* **Try it**: Transcribe the entire listing, keeping each word as it is.

* **Material for the task**:
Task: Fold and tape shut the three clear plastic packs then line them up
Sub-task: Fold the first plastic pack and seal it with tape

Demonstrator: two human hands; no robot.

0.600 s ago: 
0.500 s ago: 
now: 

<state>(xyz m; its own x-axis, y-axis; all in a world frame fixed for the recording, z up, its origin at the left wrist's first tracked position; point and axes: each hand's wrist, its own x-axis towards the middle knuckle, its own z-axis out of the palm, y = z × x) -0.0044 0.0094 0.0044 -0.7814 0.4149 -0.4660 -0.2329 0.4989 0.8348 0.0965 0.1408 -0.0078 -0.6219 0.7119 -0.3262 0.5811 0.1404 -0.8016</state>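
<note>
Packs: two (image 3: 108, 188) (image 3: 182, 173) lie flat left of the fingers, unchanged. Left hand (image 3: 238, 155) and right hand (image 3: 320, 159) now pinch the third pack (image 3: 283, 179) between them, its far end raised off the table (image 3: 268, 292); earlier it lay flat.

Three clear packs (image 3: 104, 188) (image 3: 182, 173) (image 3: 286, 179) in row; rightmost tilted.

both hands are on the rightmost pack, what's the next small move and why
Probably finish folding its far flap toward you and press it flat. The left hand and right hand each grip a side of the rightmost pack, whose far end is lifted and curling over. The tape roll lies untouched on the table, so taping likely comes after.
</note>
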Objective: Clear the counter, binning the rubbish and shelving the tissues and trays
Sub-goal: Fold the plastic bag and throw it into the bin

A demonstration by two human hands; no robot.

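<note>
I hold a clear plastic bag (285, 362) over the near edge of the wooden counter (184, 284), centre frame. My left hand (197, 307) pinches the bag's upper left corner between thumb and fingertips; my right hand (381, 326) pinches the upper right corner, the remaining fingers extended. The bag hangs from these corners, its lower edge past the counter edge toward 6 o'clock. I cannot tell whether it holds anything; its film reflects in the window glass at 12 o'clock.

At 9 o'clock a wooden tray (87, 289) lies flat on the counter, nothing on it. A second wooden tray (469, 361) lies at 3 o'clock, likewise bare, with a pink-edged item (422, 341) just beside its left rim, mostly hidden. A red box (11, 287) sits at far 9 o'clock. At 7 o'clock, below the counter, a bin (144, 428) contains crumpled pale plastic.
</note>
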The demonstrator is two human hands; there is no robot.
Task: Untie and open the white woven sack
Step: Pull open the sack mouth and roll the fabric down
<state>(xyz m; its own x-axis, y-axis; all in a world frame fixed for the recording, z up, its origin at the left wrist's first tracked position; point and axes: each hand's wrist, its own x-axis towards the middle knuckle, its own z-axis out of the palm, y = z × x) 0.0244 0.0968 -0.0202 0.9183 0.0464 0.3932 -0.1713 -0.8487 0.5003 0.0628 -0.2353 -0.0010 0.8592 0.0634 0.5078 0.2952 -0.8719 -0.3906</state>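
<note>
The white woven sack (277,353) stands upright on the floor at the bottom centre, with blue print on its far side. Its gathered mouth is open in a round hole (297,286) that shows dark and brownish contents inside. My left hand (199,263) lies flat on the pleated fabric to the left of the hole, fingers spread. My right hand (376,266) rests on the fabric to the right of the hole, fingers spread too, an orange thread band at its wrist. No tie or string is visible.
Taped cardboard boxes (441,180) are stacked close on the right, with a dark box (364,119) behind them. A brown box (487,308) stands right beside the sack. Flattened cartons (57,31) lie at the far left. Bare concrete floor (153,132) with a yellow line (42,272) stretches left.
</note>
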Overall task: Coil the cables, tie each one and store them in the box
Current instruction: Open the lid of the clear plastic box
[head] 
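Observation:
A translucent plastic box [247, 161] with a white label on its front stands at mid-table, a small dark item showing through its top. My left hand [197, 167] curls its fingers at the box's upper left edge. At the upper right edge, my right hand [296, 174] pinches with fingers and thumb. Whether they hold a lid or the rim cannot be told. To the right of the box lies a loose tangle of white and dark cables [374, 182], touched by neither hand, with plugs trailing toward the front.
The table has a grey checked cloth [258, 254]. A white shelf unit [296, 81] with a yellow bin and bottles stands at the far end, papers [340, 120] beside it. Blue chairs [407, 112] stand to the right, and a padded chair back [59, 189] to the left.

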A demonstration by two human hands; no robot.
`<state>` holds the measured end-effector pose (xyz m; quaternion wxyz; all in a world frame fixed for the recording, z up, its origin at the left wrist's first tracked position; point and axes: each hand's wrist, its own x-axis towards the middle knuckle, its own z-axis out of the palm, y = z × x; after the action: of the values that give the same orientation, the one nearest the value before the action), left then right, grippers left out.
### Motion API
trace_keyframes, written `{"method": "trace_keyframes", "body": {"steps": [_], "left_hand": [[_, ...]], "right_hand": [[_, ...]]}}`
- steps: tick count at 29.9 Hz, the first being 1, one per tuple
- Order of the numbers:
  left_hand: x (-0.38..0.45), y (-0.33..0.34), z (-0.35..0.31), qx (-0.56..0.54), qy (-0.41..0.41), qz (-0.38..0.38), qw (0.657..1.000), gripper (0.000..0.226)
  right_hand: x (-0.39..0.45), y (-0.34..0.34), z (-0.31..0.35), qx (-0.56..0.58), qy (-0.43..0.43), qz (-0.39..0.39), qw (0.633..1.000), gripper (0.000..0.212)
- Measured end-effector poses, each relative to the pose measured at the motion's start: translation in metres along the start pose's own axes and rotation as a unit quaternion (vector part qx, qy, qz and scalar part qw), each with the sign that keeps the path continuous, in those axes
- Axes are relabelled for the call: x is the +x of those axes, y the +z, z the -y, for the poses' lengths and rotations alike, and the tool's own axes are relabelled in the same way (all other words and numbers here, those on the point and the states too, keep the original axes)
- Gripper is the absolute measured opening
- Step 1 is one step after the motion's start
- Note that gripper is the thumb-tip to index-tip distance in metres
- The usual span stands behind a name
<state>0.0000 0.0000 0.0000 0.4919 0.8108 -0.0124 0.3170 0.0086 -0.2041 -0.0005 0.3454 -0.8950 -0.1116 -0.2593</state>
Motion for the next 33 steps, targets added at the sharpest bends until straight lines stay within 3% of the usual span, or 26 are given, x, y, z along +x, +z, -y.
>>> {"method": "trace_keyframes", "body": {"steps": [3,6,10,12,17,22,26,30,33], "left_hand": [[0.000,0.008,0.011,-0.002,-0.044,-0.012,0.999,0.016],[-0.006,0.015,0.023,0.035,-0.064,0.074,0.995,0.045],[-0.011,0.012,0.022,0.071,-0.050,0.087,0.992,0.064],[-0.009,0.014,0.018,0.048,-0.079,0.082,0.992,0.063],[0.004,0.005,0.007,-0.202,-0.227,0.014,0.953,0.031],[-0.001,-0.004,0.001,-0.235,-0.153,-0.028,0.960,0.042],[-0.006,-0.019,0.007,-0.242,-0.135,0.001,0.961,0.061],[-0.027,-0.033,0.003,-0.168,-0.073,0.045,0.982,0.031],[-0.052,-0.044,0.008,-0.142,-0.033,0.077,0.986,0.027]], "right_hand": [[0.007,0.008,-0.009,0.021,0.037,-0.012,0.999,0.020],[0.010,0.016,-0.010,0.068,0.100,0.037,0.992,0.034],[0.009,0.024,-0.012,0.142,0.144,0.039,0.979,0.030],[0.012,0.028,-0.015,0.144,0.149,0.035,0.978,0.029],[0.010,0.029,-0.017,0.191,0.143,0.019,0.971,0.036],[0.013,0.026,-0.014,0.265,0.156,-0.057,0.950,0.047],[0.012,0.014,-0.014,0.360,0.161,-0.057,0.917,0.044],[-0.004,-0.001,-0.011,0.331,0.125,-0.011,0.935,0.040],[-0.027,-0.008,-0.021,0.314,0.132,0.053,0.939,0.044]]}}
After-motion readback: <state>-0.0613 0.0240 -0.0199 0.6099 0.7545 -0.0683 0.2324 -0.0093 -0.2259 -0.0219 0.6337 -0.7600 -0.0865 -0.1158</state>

* **Solution to this exercise**:
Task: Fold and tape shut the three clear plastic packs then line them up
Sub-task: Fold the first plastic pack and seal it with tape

Demonstrator: two human hands; no robot.

0.600 s ago: 
0.500 s ago: 
now: 

<state>(xyz m; its own x-axis, y-axis; all in a world frame fixed for the recording, z up, its origin at the left wrist's first tracked position; point and axes: each hand's wrist, its own x-axis towards the middle knuckle, its own z-axis out of the palm, y = z × x) -0.0044 0.0094 0.0044 -0.7814 0.4149 -0.4660 -0.2329 0.4989 0.8348 0.0965 0.1408 -0.0078 -0.6219 0.7119 -0.3262 0.5811 0.1404 -0.8016</state>
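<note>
Packs: two (image 3: 108, 188) (image 3: 182, 173) lie flat left of the fingers, unchanged. Left hand (image 3: 238, 155) and right hand (image 3: 320, 159) now pinch the third pack (image 3: 283, 179) between them, its far end raised off the table (image 3: 268, 292); earlier it lay flat.

Three clear packs (image 3: 104, 188) (image 3: 182, 173) (image 3: 286, 179) in row; rightmost tilted.

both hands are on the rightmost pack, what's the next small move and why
Probably finish folding its far flap toward you and press it flat. The left hand and right hand each grip a side of the rightmost pack, whose far end is lifted and curling over. The tape roll lies untouched on the table, so taping likely comes after.
</note>
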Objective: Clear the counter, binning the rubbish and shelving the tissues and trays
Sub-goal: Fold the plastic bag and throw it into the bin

A demonstration by two human hands; no robot.

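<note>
I hold a clear plastic bag (285, 362) over the near edge of the wooden counter (184, 284), centre frame. My left hand (197, 307) pinches the bag's upper left corner between thumb and fingertips; my right hand (381, 326) pinches the upper right corner, the remaining fingers extended. The bag hangs from these corners, its lower edge past the counter edge toward 6 o'clock. I cannot tell whether it holds anything; its film reflects in the window glass at 12 o'clock.

At 9 o'clock a wooden tray (87, 289) lies flat on the counter, nothing on it. A second wooden tray (469, 361) lies at 3 o'clock, likewise bare, with a pink-edged item (422, 341) just beside its left rim, mostly hidden. A red box (11, 287) sits at far 9 o'clock. At 7 o'clock, below the counter, a bin (144, 428) contains crumpled pale plastic.
</note>
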The demonstrator is two human hands; there is no robot.
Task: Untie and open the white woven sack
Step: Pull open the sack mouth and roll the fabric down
<state>(xyz m; its own x-axis, y-axis; all in a world frame fixed for the recording, z up, its origin at the left wrist's first tracked position; point and axes: each hand's wrist, its own x-axis towards the middle knuckle, its own z-axis out of the palm, y = z × x) 0.0244 0.0968 -0.0202 0.9183 0.0464 0.3932 -0.1713 -0.8487 0.5003 0.0628 -0.2353 -0.0010 0.8592 0.0634 0.5078 0.2952 -0.8719 -0.3906</state>
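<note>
The white woven sack (277,353) stands upright on the floor at the bottom centre, with blue print on its far side. Its gathered mouth is open in a round hole (297,286) that shows dark and brownish contents inside. My left hand (199,263) lies flat on the pleated fabric to the left of the hole, fingers spread. My right hand (376,266) rests on the fabric to the right of the hole, fingers spread too, an orange thread band at its wrist. No tie or string is visible.
Taped cardboard boxes (441,180) are stacked close on the right, with a dark box (364,119) behind them. A brown box (487,308) stands right beside the sack. Flattened cartons (57,31) lie at the far left. Bare concrete floor (153,132) with a yellow line (42,272) stretches left.
</note>
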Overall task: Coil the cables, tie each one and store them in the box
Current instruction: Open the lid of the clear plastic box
[head] 
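Observation:
A translucent plastic box [247, 161] with a white label on its front stands at mid-table, a small dark item showing through its top. My left hand [197, 167] curls its fingers at the box's upper left edge. At the upper right edge, my right hand [296, 174] pinches with fingers and thumb. Whether they hold a lid or the rim cannot be told. To the right of the box lies a loose tangle of white and dark cables [374, 182], touched by neither hand, with plugs trailing toward the front.
The table has a grey checked cloth [258, 254]. A white shelf unit [296, 81] with a yellow bin and bottles stands at the far end, papers [340, 120] beside it. Blue chairs [407, 112] stand to the right, and a padded chair back [59, 189] to the left.
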
A demonstration by two human hands; no robot.
`<state>` holds the measured end-effector pose (xyz m; quaternion wxyz; all in a world frame fixed for the recording, z up, its origin at the left wrist's first tracked position; point and axes: each hand's wrist, its own x-axis towards the middle knuckle, its own z-axis out of the palm, y = z × x; after the action: of the values that give the same orientation, the one nearest the value before the action), left then right, grippers left out.
### Motion API
trace_keyframes, written `{"method": "trace_keyframes", "body": {"steps": [_], "left_hand": [[_, ...]], "right_hand": [[_, ...]]}}`
- steps: tick count at 29.9 Hz, the first being 1, one per tuple
- Order of the numbers:
  left_hand: x (-0.38..0.45), y (-0.33..0.34), z (-0.35..0.31), qx (-0.56..0.54), qy (-0.41..0.41), qz (-0.38..0.38), qw (0.657..1.000), gripper (0.000..0.226)
  right_hand: x (-0.39..0.45), y (-0.34..0.34), z (-0.31..0.35), qx (-0.56..0.58), qy (-0.43..0.43), qz (-0.39..0.39), qw (0.633..1.000), gripper (0.000..0.212)
- Measured end-effector poses, each relative to the pose measured at the motion's start: translation in metres along the start pose's own axes and rotation as a unit quaternion (vector part qx, qy, qz and scalar part qw), each with the sign that keeps the path continuous, in those axes
- Axes are relabelled for the call: x is the +x of those axes, y the +z, z the -y, for the poses' lengths and rotations alike, and the tool's own axes are relabelled in the same way (all other words and numbers here, those on the point and the states too, keep the original axes)
- Gripper is the absolute measured opening
- Step 1 is one step after the motion's start
- Note that gripper is the thumb-tip to index-tip distance in metres
- The usual span stands behind a name
<state>0.0000 0.0000 0.0000 0.4919 0.8108 -0.0124 0.3170 0.0086 -0.2041 -0.0005 0.3454 -0.8950 -0.1116 -0.2593</state>
Motion for the next 33 steps, targets added at the sharpest bends until straight lines stay within 3% of the usual span, or 26 are given, x, y, z along +x, +z, -y.
>>> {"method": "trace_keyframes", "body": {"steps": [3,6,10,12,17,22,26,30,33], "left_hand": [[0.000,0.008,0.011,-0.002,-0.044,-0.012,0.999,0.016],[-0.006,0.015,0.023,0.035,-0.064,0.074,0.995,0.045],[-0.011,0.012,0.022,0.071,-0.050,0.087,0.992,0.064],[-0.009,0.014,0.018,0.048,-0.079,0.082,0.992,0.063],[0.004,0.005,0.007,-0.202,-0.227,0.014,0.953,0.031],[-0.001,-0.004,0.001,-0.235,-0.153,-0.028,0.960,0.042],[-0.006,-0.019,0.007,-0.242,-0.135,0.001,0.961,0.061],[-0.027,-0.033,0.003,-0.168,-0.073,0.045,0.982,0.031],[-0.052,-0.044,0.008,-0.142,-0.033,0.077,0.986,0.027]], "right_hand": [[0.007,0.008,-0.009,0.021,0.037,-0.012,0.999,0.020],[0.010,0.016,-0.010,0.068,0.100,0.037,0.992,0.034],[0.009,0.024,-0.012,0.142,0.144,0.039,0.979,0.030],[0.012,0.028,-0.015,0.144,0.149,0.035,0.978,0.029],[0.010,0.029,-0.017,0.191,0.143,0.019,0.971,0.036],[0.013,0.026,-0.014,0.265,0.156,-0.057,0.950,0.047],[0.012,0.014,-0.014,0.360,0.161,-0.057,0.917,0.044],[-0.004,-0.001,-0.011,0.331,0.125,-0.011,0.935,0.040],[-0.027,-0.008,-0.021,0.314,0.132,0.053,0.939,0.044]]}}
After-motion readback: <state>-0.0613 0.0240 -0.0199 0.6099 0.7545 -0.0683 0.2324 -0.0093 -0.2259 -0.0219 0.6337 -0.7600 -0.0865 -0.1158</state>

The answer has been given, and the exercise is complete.